**TASK PROMPT:** Set down, exactly and in full, the line holding "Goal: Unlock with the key" and all the lines after it until the listing ends, and nothing else.
▽
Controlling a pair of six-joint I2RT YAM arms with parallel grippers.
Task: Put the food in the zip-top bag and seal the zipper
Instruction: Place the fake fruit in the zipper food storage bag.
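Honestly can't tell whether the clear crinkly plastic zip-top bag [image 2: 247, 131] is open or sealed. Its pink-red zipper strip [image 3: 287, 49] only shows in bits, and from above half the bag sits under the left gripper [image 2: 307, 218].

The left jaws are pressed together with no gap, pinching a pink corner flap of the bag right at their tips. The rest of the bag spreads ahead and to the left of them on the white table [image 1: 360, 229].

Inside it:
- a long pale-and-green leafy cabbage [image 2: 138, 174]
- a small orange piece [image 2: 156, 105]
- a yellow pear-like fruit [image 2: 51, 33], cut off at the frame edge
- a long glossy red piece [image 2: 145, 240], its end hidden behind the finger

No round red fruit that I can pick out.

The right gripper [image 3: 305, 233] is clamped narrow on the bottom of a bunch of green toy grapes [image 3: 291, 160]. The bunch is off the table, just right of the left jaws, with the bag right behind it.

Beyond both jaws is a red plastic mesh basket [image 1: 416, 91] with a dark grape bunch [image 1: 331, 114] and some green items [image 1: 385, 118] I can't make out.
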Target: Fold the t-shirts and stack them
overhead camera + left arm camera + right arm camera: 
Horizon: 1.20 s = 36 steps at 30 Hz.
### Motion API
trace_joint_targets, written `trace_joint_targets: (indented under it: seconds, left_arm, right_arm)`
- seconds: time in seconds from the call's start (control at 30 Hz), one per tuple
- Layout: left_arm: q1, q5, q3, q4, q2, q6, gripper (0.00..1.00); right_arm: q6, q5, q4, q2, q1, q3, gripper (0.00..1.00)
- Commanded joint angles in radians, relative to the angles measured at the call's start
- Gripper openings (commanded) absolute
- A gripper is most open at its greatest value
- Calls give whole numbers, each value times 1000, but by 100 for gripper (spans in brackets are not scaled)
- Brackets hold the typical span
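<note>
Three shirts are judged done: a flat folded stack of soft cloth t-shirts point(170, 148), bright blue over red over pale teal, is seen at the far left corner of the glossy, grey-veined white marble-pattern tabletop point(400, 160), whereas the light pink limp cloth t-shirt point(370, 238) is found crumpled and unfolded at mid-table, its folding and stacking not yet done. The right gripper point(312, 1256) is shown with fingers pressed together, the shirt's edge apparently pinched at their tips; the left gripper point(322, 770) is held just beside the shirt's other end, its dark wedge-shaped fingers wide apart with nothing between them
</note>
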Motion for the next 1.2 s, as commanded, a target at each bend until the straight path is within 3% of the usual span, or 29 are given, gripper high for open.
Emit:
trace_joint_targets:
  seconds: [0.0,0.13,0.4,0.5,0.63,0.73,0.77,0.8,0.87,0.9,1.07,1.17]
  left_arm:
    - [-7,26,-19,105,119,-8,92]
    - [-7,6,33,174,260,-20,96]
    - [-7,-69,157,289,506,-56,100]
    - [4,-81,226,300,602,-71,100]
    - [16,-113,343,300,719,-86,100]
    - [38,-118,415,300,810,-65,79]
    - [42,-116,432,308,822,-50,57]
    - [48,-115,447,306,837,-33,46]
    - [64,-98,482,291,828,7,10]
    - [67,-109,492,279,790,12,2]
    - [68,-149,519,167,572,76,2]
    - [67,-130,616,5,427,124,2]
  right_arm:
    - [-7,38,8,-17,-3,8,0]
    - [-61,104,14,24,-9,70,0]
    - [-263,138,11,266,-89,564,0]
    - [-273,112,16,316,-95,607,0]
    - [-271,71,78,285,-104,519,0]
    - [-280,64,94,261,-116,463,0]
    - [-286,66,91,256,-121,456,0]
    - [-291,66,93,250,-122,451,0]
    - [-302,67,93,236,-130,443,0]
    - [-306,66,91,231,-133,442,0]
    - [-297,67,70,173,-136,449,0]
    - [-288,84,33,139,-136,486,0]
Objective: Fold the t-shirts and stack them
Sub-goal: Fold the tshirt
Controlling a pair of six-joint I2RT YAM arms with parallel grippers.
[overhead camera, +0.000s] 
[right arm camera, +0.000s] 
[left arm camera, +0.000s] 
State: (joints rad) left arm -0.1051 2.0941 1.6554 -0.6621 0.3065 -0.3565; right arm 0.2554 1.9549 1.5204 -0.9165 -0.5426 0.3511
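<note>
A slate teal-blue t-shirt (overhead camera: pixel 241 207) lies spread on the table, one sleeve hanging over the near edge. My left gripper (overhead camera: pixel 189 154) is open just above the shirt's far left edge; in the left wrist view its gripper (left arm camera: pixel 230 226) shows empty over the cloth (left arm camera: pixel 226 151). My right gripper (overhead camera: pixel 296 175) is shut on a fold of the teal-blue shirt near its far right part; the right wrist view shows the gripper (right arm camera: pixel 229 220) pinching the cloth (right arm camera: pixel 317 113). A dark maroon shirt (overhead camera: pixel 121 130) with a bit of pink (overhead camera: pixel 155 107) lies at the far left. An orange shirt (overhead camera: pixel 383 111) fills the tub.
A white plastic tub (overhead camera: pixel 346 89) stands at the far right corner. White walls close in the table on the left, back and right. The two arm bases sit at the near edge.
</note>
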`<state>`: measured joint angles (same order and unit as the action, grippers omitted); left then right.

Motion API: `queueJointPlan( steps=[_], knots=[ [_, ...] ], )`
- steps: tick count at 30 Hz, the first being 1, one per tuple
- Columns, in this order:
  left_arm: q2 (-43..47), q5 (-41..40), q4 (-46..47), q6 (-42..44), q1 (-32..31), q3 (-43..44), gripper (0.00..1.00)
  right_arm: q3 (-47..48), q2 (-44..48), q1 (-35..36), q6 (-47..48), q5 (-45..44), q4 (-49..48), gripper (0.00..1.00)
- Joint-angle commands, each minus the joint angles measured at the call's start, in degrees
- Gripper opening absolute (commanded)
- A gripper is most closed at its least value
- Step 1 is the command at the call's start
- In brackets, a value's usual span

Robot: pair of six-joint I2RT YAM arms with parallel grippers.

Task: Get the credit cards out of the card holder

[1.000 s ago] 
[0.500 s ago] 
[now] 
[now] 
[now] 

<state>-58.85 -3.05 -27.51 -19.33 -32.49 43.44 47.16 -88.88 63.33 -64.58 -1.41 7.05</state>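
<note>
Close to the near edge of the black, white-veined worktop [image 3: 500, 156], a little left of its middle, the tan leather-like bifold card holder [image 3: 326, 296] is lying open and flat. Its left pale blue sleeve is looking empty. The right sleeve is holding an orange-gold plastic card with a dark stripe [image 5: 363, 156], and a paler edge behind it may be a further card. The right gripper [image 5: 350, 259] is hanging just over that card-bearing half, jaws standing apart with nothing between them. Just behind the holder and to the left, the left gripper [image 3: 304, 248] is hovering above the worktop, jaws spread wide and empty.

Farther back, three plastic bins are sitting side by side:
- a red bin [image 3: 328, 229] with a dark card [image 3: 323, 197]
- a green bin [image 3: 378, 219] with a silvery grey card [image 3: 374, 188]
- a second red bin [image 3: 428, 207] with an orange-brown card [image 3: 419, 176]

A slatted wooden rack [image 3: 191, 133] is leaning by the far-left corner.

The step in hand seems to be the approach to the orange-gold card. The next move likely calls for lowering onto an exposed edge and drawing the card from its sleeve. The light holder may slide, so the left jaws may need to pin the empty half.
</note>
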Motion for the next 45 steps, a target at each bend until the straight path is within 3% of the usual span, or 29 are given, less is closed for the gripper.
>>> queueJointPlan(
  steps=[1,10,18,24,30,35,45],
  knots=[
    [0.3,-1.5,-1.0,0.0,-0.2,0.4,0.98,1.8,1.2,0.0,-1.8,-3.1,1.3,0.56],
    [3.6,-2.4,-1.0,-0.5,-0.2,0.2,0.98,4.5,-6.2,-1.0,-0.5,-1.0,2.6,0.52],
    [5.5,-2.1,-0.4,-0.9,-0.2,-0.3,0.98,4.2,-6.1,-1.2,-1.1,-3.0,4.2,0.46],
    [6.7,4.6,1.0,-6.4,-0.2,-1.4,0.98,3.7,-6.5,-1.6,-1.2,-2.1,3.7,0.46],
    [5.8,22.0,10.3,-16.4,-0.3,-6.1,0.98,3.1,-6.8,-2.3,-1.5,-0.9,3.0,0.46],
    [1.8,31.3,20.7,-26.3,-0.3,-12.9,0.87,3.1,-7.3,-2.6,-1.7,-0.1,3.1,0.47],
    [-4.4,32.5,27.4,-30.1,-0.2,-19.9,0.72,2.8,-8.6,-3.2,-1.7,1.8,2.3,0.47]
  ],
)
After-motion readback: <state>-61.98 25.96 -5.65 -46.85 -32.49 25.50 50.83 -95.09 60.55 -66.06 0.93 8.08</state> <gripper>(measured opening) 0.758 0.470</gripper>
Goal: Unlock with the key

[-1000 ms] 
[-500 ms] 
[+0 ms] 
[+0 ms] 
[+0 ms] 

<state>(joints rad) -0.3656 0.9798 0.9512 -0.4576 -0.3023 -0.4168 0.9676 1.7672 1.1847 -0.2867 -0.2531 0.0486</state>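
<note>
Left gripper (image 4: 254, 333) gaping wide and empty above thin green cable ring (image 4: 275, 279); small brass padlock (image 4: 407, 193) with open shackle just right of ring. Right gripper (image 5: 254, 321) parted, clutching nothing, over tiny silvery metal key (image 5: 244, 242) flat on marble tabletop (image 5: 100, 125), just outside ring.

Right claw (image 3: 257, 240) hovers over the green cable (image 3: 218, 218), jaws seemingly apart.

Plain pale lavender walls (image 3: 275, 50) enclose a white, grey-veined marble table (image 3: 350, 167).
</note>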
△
**EXERCISE ANSWER:**
Goal: Unlock with the key

[-1000 ms] 
[-500 ms] 
[+0 ms] 
[+0 ms] 
[+0 ms] 

<state>(joints rad) -0.3656 0.9798 0.9512 -0.4576 -0.3023 -0.4168 0.9676 1.7672 1.1847 -0.2867 -0.2531 0.0486</state>
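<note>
Left gripper (image 4: 254, 333) gaping wide and empty above thin green cable ring (image 4: 275, 279); small brass padlock (image 4: 407, 193) with open shackle just right of ring. Right gripper (image 5: 254, 321) parted, clutching nothing, over tiny silvery metal key (image 5: 244, 242) flat on marble tabletop (image 5: 100, 125), just outside ring.

Right claw (image 3: 257, 240) hovers over the green cable (image 3: 218, 218), jaws seemingly apart.

Plain pale lavender walls (image 3: 275, 50) enclose a white, grey-veined marble table (image 3: 350, 167).
</note>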

Here the answer is complete.